▶ [ACTION ITEM] If you see a picture in the data below, omit it and copy the rest exactly.

*** Begin section ***

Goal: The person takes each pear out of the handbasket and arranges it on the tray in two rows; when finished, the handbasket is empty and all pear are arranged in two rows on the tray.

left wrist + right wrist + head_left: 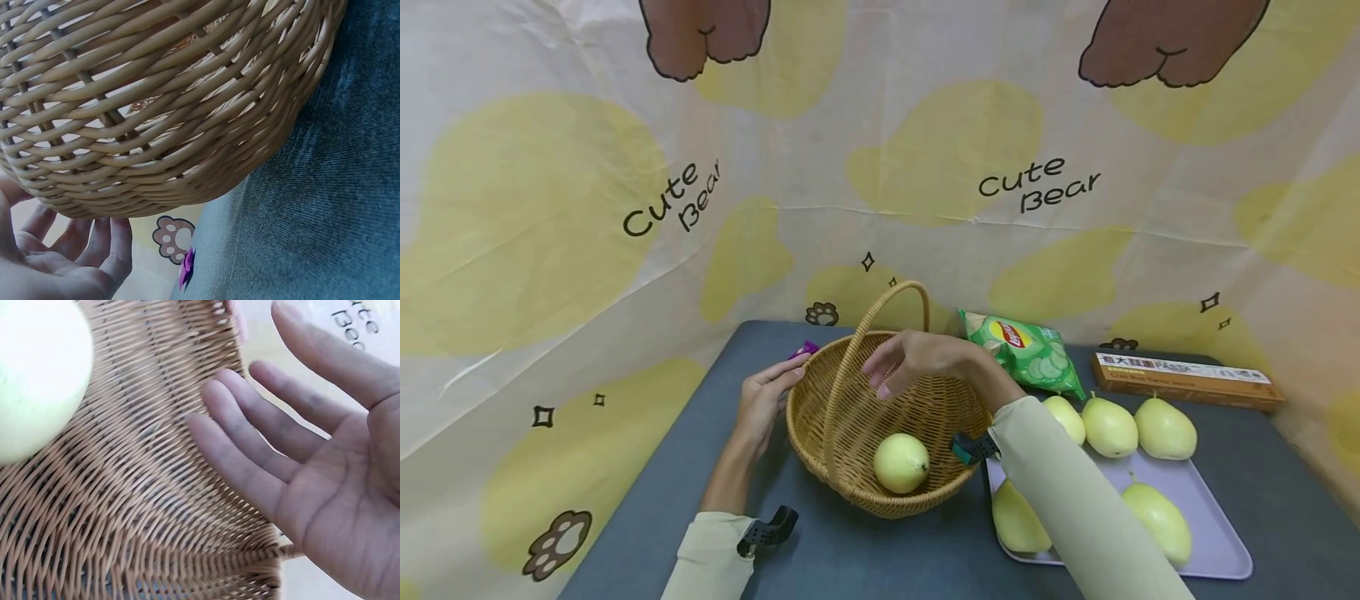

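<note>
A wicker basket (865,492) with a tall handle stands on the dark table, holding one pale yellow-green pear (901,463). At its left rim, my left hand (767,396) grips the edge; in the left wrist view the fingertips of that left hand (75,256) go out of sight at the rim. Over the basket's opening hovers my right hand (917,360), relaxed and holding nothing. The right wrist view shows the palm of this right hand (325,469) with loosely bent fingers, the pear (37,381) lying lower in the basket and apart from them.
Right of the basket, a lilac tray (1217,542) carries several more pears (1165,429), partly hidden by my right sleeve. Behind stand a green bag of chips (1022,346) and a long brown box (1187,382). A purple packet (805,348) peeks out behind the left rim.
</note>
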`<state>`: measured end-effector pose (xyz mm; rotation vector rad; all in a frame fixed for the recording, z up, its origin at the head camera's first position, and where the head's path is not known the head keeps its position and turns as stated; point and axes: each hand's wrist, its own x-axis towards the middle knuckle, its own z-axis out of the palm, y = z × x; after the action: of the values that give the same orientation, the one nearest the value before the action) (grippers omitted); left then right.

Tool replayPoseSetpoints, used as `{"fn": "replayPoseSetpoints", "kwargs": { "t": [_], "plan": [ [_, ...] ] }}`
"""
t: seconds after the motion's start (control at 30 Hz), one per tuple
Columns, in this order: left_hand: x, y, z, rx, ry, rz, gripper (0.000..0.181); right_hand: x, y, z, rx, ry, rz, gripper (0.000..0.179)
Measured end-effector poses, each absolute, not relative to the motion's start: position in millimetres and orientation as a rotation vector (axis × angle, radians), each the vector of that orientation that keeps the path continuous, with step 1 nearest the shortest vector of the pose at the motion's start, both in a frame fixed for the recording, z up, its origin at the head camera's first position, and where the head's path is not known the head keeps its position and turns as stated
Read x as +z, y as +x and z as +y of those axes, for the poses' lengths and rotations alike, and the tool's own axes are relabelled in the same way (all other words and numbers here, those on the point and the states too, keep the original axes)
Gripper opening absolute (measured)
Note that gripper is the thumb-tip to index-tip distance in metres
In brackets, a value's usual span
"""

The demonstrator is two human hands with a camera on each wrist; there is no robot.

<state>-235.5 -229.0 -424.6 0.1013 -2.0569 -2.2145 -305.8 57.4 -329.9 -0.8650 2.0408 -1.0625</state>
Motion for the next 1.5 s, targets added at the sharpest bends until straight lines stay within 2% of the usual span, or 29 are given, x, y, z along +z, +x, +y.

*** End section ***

▶ [EXERCISE RESULT]
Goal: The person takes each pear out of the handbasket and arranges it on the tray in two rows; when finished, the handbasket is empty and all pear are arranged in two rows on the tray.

left wrist + right wrist + head_left: 

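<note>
A wicker basket (865,492) with a tall handle stands on the dark table, holding one pale yellow-green pear (901,463). At its left rim, my left hand (767,396) grips the edge; in the left wrist view the fingertips of that left hand (75,256) go out of sight at the rim. Over the basket's opening hovers my right hand (917,360), relaxed and holding nothing. The right wrist view shows the palm of this right hand (325,469) with loosely bent fingers, the pear (37,381) lying lower in the basket and apart from them.
Right of the basket, a lilac tray (1217,542) carries several more pears (1165,429), partly hidden by my right sleeve. Behind stand a green bag of chips (1022,346) and a long brown box (1187,382). A purple packet (805,348) peeks out behind the left rim.
</note>
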`<state>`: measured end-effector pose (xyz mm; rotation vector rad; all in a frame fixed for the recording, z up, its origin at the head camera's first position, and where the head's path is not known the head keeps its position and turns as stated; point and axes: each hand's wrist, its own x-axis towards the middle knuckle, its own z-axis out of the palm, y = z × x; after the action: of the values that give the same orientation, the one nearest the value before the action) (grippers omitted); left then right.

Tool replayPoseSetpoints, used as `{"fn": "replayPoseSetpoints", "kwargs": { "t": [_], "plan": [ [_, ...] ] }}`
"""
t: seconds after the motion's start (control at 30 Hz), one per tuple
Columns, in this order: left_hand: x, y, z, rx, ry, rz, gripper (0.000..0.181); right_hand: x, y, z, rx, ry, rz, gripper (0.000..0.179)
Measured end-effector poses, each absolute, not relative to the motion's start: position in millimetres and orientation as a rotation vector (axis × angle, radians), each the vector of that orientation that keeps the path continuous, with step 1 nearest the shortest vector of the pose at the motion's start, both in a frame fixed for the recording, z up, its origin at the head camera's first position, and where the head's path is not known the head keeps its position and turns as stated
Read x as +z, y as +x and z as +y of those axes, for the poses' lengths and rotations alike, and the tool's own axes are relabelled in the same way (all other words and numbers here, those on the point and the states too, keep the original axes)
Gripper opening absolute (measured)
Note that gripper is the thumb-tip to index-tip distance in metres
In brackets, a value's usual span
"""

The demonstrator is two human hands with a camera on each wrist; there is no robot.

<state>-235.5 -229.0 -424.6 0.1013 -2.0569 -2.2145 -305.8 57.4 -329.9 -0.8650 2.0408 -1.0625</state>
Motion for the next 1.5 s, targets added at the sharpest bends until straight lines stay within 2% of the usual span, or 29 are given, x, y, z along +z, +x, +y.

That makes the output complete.